◆ Work item
Your task is to write out the entire listing exactly, omitting its pictures.
+++ Data block
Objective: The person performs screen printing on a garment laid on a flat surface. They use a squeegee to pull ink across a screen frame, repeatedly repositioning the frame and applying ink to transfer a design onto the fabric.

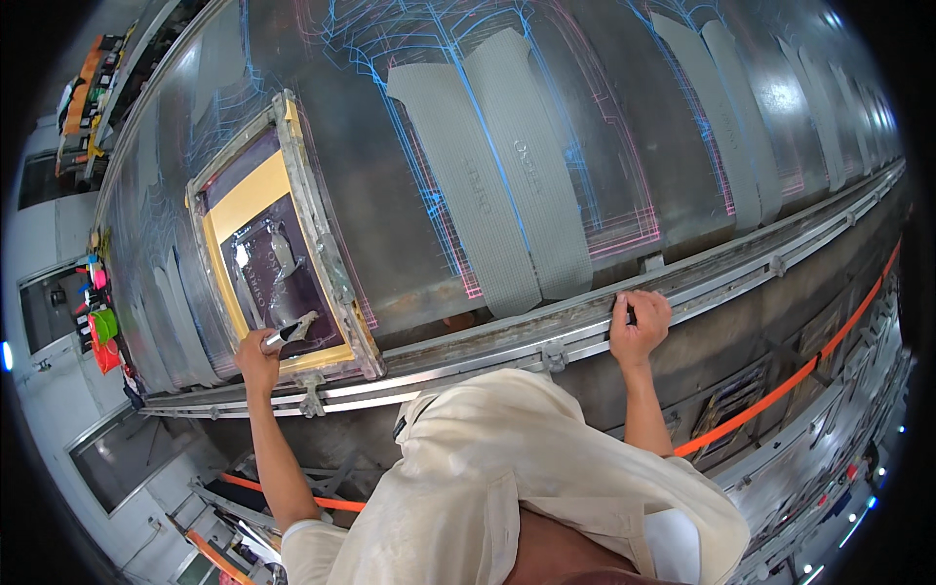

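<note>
On your left, a white wall (58, 375) is set with dark rectangular panes (115, 466); bright lights (7, 356) glow far left and at your lower right.

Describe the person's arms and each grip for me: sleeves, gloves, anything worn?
The bare, ungloved left grip and bare, ungloved right grip show no watch, band or cable at the wrist. Each uncovered forearm widens toward the elbow. The loose, short, cream cloth sleeves look plain. Rings or small markings are too small to make out.
</note>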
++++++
◆ Solution
Objective: The person performs screen printing on a garment laid on a flat surface. They use a squeegee to pull ink across a screen frame, repeatedly repositioning the frame and applying ink to transfer a design onto the fabric.


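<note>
On your left, a white wall (58, 375) is set with dark rectangular panes (115, 466); bright lights (7, 356) glow far left and at your lower right.

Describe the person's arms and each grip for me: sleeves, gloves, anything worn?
The bare, ungloved left grip and bare, ungloved right grip show no watch, band or cable at the wrist. Each uncovered forearm widens toward the elbow. The loose, short, cream cloth sleeves look plain. Rings or small markings are too small to make out.
</note>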

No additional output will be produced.